» **Action item**
Which of the lines below contain the string "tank"? Pull each one out of the data.

+-------+

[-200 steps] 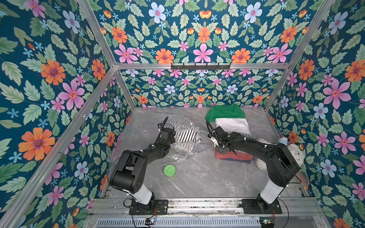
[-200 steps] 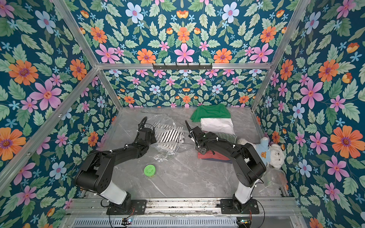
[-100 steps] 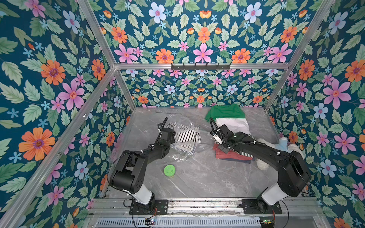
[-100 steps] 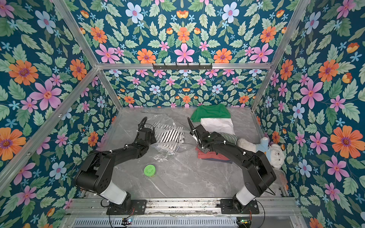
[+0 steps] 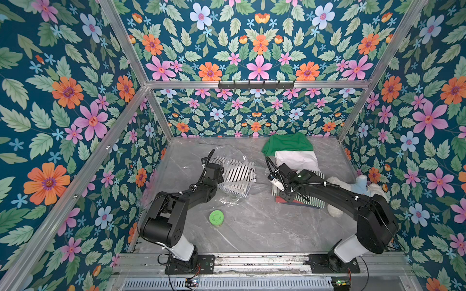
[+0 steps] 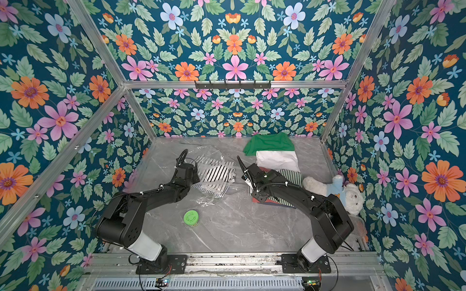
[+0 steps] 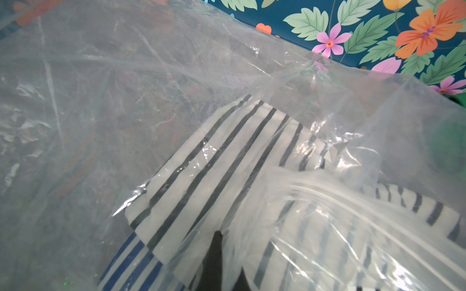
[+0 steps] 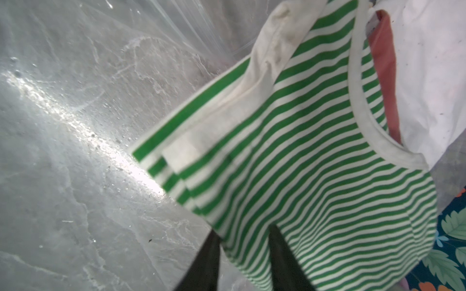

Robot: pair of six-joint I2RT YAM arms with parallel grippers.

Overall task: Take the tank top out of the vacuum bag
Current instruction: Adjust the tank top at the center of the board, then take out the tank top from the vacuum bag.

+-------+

» **Task answer**
Overall task: Take the tank top out of the vacuum bag
Current instruction: Adjust the tank top at the center of the board, then take out the tank top from the vacuum bag.

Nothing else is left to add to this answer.